From the material below, pull each line containing the string "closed".

----------

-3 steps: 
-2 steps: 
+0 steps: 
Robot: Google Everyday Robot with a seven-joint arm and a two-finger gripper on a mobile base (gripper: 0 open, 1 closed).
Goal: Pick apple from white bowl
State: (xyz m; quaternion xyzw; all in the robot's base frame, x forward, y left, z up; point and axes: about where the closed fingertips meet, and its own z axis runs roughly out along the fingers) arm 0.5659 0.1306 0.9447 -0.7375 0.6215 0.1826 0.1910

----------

## FINAL ANSWER
Robot: Google Everyday Robot with a seven-joint arm and a two-finger gripper on a mobile base (gripper: 0 open, 1 closed).
State: (xyz m; quaternion xyzw; all in the robot's base frame, x forward, y left, z up; point and axes: about where the closed fingertips meet, and its own z axis runs roughly out along the fingers) arm 0.5659 0.1306 0.9447 -0.7375 0.6215 0.1826 0.1910

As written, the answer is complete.